■ Task to carry out ■
In the entries that follow, copy exactly each line from the first through the line with "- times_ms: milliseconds".

■ Dataset records ■
=-=-=

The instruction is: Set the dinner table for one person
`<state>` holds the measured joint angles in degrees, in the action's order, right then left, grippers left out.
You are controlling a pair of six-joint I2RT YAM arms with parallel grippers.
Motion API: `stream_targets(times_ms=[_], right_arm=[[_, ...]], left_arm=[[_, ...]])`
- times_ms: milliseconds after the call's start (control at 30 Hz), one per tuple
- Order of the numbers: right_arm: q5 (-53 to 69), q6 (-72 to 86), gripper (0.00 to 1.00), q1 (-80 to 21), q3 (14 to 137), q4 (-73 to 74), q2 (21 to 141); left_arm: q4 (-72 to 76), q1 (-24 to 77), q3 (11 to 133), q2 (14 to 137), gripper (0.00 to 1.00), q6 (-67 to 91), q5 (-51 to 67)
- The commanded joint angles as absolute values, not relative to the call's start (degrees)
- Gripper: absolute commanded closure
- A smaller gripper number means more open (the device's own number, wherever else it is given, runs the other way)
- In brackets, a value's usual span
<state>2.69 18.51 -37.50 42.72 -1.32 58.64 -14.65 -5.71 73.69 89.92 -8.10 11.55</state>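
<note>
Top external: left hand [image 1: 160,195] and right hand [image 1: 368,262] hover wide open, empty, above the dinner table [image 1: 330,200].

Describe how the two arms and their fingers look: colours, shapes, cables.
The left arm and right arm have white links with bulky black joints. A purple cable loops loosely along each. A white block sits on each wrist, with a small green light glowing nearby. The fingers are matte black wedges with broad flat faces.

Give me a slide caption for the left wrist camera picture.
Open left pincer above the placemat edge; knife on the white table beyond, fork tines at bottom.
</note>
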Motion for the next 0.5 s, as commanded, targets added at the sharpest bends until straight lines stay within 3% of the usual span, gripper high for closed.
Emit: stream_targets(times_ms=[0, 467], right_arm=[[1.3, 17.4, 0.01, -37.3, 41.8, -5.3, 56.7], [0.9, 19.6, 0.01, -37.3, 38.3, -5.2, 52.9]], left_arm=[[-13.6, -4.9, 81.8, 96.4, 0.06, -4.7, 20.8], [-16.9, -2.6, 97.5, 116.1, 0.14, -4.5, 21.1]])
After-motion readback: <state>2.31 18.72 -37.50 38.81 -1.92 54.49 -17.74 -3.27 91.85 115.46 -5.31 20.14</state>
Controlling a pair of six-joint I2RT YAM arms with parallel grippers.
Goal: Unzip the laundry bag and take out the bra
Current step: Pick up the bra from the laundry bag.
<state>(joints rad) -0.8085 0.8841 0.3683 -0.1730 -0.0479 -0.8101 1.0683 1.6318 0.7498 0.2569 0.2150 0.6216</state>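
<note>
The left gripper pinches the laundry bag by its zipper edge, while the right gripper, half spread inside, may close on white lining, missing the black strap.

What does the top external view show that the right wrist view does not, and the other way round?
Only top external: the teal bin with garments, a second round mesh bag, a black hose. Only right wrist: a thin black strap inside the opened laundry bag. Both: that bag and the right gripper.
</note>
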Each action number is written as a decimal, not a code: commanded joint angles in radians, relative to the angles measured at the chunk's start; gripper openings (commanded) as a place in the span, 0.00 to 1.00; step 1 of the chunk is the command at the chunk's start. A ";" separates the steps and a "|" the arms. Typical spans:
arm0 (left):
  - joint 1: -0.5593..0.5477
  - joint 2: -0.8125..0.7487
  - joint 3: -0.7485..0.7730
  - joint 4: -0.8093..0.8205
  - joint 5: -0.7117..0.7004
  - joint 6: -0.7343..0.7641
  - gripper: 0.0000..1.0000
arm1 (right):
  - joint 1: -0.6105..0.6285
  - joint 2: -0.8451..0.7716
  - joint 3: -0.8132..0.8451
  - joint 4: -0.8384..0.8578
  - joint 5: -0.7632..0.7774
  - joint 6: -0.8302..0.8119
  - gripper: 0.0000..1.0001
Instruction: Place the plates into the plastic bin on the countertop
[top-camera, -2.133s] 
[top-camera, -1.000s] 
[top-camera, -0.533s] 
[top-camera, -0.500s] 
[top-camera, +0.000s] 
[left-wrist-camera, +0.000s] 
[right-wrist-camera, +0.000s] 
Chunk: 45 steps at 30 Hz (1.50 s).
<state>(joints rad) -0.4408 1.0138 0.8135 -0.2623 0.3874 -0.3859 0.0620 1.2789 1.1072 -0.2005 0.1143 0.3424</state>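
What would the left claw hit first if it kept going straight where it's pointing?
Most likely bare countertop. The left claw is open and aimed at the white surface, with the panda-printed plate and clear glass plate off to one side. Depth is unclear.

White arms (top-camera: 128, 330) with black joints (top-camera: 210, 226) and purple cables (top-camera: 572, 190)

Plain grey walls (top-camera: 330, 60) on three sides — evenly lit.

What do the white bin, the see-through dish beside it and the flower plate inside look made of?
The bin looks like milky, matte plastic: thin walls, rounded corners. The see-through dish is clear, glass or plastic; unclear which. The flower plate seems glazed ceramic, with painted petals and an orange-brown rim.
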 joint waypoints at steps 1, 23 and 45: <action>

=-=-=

■ Result ■
The instruction is: Set the dinner table for one person
`<state>` holds the measured joint angles in degrees, in the action's order, right then left, grippers left out.
You are controlling a pair of six-joint I2RT YAM arms with parallel grippers.
Motion API: `stream_targets(times_ms=[_], right_arm=[[_, ...]], left_arm=[[_, ...]])`
- times_ms: milliseconds after the call's start (control at 30 Hz), one per tuple

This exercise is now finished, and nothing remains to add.